# [PROBLEM DESCRIPTION]
Please reproduce the data below exactly, from the first line to the last.

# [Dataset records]

************

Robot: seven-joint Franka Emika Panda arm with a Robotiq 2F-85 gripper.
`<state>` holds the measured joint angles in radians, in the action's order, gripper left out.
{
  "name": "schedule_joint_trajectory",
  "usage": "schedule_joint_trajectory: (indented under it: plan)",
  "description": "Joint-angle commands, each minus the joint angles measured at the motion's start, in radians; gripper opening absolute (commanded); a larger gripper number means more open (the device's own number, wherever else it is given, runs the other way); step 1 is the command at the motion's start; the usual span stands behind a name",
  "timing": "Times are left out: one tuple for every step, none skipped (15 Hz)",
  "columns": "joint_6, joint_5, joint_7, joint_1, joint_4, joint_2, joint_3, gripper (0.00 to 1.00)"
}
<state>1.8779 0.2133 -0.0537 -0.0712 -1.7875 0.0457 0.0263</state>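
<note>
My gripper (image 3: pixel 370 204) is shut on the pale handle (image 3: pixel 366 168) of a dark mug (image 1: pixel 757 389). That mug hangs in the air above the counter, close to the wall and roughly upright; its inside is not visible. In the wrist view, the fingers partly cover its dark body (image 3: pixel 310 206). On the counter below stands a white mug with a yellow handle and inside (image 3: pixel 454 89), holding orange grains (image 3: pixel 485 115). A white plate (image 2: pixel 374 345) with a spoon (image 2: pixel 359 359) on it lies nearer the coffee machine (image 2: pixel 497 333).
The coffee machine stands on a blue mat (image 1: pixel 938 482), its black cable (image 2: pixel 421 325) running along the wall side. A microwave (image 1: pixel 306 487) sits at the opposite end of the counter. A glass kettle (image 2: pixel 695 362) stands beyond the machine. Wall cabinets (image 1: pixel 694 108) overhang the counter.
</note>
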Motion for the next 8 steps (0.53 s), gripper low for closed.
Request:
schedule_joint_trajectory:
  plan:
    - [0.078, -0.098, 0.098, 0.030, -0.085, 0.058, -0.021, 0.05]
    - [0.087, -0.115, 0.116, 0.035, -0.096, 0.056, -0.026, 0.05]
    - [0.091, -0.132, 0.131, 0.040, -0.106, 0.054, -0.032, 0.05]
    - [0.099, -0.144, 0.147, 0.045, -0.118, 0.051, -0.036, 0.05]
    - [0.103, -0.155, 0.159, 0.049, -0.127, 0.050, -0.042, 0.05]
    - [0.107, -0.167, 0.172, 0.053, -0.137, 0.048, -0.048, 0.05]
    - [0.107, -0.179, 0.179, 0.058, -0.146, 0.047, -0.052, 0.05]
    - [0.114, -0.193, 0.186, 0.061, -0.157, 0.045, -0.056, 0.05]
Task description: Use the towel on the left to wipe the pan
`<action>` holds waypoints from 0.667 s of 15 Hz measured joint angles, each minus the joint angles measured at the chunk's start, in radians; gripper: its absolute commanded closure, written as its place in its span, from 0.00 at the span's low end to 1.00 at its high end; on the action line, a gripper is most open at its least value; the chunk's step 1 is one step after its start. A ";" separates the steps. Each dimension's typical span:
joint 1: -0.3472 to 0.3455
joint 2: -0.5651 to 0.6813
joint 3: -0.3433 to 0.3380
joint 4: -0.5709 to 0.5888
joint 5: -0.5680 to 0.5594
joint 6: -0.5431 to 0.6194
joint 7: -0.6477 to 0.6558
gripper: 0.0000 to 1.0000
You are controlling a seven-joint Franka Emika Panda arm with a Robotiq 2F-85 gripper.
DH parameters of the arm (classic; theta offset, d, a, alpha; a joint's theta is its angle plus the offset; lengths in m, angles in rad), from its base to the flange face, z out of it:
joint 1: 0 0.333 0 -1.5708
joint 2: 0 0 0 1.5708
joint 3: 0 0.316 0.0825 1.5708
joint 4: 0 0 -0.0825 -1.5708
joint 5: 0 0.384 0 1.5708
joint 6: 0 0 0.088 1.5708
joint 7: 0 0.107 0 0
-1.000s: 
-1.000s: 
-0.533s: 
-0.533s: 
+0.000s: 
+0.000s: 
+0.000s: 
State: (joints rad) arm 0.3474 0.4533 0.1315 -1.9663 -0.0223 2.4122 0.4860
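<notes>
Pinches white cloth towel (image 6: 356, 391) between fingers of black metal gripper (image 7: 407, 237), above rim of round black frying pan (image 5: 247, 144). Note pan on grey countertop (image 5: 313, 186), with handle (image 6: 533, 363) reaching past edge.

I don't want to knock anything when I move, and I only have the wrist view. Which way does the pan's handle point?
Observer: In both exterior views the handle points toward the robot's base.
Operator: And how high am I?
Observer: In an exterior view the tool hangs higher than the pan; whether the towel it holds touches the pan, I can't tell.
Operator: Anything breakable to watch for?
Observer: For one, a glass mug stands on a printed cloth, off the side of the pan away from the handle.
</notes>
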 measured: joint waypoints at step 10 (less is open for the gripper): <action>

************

# [WRITTEN ANSWER]
Robot: seven-joint Franka Emika Panda arm with a Robotiq 2F-85 gripper.
`<state>` holds the measured joint angles in radians, in the action's order, gripper left out.
{
  "name": "schedule_joint_trajectory",
  "usage": "schedule_joint_trajectory: (indented under it: plan)",
  "description": "Joint-angle commands, each minus the joint angles measured at the motion's start, in radians; gripper opening absolute (commanded); a larger gripper number means more open (the device's own number, wherever else it is given, runs the other way); step 1 is the command at the motion's start; the usual span stands behind a name",
  "timing": "Times are left out: one tuple for every step, none skipped (15 Hz)",
  "columns": "joint_6, joint_5, joint_7, joint_1, joint_4, joint_2, joint_3, gripper (0.00 to 1.00)"
}
<state>1.8779 0.2133 -0.0537 -0.0712 -1.7875 0.0457 0.0263</state>
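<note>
My gripper (image 3: pixel 370 204) is shut on the pale handle (image 3: pixel 366 168) of a dark mug (image 1: pixel 757 389). That mug hangs in the air above the counter, close to the wall and roughly upright; its inside is not visible. In the wrist view, the fingers partly cover its dark body (image 3: pixel 310 206). On the counter below stands a white mug with a yellow handle and inside (image 3: pixel 454 89), holding orange grains (image 3: pixel 485 115). A white plate (image 2: pixel 374 345) with a spoon (image 2: pixel 359 359) on it lies nearer the coffee machine (image 2: pixel 497 333).
The coffee machine stands on a blue mat (image 1: pixel 938 482), its black cable (image 2: pixel 421 325) running along the wall side. A microwave (image 1: pixel 306 487) sits at the opposite end of the counter. A glass kettle (image 2: pixel 695 362) stands beyond the machine. Wall cabinets (image 1: pixel 694 108) overhang the counter.
</note>
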Motion for the next 8 steps (0.53 s), gripper low for closed.
Request:
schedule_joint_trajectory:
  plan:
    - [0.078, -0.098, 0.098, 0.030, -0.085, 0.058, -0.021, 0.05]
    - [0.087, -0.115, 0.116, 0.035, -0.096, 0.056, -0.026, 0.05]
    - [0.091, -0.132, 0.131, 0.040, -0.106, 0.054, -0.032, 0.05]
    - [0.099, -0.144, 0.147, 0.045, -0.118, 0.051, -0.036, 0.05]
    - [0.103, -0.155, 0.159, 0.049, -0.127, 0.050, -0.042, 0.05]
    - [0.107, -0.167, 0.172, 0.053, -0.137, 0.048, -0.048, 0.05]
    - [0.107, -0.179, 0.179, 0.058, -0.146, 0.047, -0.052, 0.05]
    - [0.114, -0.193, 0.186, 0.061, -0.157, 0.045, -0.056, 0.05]
Task description: Use the towel on the left to wipe the pan
`<action>` holds waypoints from 0.667 s of 15 Hz measured joint angles, each minus the joint angles measured at the chunk's start, in radians; gripper: its absolute commanded closure, written as its place in its span, from 0.00 at the span's low end to 1.00 at its high end; on the action line, a gripper is most open at its least value; the chunk's step 1 is one step after its start. A ";" separates the steps. Each dimension's typical span:
joint 1: -0.3472 to 0.3455
joint 2: -0.5651 to 0.6813
joint 3: -0.3433 to 0.3380
joint 4: -0.5709 to 0.5888
joint 5: -0.5680 to 0.5594
joint 6: -0.5431 to 0.6194
joint 7: -0.6477 to 0.6558
gripper: 0.0000 to 1.0000
You are controlling a seven-joint Franka Emika Panda arm with a Robotiq 2F-85 gripper.
DH parameters of the arm (classic; theta offset, d, a, alpha; a joint's theta is its angle plus the offset; lengths in m, angles in rad), from its base to the flange face, z out of it:
joint 1: 0 0.333 0 -1.5708
joint 2: 0 0 0 1.5708
joint 3: 0 0.316 0.0825 1.5708
joint 4: 0 0 -0.0825 -1.5708
joint 5: 0 0.384 0 1.5708
joint 6: 0 0 0.088 1.5708
joint 7: 0 0.107 0 0
-1.000s: 
-1.000s: 
-0.533s: 
-0.533s: 
+0.000s: 
+0.000s: 
+0.000s: 
State: (joints rad) arm 0.3474 0.4533 0.1315 -1.9663 -0.0223 2.4122 0.4860
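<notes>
Pinches white cloth towel (image 6: 356, 391) between fingers of black metal gripper (image 7: 407, 237), above rim of round black frying pan (image 5: 247, 144). Note pan on grey countertop (image 5: 313, 186), with handle (image 6: 533, 363) reaching past edge.

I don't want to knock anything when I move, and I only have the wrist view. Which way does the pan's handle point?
Observer: In both exterior views the handle points toward the robot's base.
Operator: And how high am I?
Observer: In an exterior view the tool hangs higher than the pan; whether the towel it holds touches the pan, I can't tell.
Operator: Anything breakable to watch for?
Observer: For one, a glass mug stands on a printed cloth, off the side of the pan away from the handle.
</notes>
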 measured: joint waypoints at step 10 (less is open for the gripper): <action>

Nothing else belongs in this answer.